Application of digital technology in financial services has seen to be increased over the years. Adaptation of Artificial Intelligence and Machine Learning to use data driven by digital channels and provide better service to improve customer experience is also observed. Financial service firms such as insurance companies, asset management firms and the banking sector are focusing more on digitalization to enhance customer interface.
One such use of technology in financial services is Algorithmic Trading which allows users to opt for high frequency trading. Algorithmic Trading is an AI powered trading system that analyzes huge amounts of data faster than humans. Moreover, innovations in cloud service and cloud computing are beneficial for algorithmic trading and its adaptation will be great for the growth of the algorithmic trading market.
What Is Algorithmic Trading?
Algorithmic trading is also known as automated trading, black-box trading or simply algo trading is a method of executing trades using automated programs using a predefined set of instructions for accounting variables such as time, price and volume. This process follows the algorithm (instructions) for placing a trade to generate profits at high speed and frequency that is impossible for humans.
It combines programming technology with the financial market to provide trading execution at precise moments. The mathematical model used for the instruction set of algo trading makes the market more systematic by ruling out the impact of human emotions on trading activities.
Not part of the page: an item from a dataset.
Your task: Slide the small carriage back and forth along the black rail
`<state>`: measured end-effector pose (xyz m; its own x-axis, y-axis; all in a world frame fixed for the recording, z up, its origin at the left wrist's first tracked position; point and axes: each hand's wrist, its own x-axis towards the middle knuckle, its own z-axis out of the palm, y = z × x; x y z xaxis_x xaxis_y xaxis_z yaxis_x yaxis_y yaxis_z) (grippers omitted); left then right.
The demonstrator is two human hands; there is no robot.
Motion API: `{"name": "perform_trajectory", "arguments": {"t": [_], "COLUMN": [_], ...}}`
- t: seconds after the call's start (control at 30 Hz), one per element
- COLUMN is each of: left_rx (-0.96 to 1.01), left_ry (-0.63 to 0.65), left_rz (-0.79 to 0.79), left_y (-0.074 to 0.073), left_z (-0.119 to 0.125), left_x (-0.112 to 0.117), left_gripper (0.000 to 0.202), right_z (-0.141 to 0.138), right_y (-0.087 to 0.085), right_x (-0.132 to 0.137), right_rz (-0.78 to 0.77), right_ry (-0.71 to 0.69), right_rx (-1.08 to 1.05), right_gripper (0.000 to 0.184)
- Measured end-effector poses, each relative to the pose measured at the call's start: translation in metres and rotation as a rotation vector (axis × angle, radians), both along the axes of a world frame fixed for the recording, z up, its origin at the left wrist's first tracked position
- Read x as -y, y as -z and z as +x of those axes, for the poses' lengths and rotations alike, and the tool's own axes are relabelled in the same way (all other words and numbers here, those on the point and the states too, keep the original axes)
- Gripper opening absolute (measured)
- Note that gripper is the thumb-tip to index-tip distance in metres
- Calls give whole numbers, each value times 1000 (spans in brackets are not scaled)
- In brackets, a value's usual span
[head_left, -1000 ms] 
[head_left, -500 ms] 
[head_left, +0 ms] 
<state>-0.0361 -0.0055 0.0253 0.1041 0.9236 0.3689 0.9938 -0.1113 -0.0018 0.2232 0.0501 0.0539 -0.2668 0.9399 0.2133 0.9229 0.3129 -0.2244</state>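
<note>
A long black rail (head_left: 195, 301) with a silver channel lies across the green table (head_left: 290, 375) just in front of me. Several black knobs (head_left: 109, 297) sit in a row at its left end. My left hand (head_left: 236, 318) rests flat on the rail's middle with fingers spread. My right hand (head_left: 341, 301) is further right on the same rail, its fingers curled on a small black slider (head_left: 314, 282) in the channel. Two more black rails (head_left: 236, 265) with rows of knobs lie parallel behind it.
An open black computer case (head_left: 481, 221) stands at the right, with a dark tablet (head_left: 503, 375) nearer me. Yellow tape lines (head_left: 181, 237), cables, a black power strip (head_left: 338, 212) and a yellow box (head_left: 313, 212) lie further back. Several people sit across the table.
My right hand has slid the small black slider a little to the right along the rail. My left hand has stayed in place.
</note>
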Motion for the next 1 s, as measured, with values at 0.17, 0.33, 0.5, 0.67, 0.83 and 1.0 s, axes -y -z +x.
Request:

Execution of this algorithm is also based on trading volume i.e volume-weighted average price or the passage time i.e. time-weighted average price.
In this process, a computer program will automatically monitor the stock price and the moving average indicators. It will place the buy or sell orders when the defined conditions are met. Using algo trading, a trader no longer needs to monitor live prices and graphs or put in the orders manually. This trading system automatically identifies the correct trading opportunity and opts for it.
Algorithmic trading can be used in different forms of trading and investment activities which includes mid-to-long term investors, short term traders or systematic traders. There are certain strategies followed in this method and some of the common algorithmic trading strategies are trend-following strategies, index fund rebalancing and arbitrage opportunities.
Technical Requirements for Algorithmic Trading
Algorithmic trading allows traders to build their own algorithm and use it to generate buy or sell signals. Although it has some technical requirements which need to be carried through in order to get proper results. To transfer the identified trading strategy into an integrated computerized trading system one need to have computer programming knowledge or hire skilled programmers or one can use pre made trading softwares.
In addition to that, network connectivity, access to trading platforms and market data feeds to monitor opportunities and place trades is vital. It also requires infrastructure to backtest the trading system before its utilization in the real market. The backtesting needs historical data available to study complexity of implemented instruction in the algorithm.
Benefits of Algorithmic Trading
Algorithmic trading method provides many benefits to the customer or trader as well as to the financial service providers. Some of its benefits are discussed below.
- Trader order placement is executed instantly and at best possible prices.
- It reduces risk of manual errors while placing trades and also reduces transaction cost.
- Algo trading simultaneously checks multiple market conditions and helps to avoid any significant price fluctuation.
- Traders can backtest different trading strategies using historical and real time data to check if it is viable to use in current market conditions.
Algorithmic trading is based on quantitative analysis and it brings software technology and the finance sector together to provide high frequency trading. Increasing knowledge and accessibility of share trading individuals have shown interest to invest in the market.
Also, progressive attitude towards full time trading is something financial service providers look forward to and focus on incorporating better technology interface. This will benefit the global algorithmic trading industry in the coming year.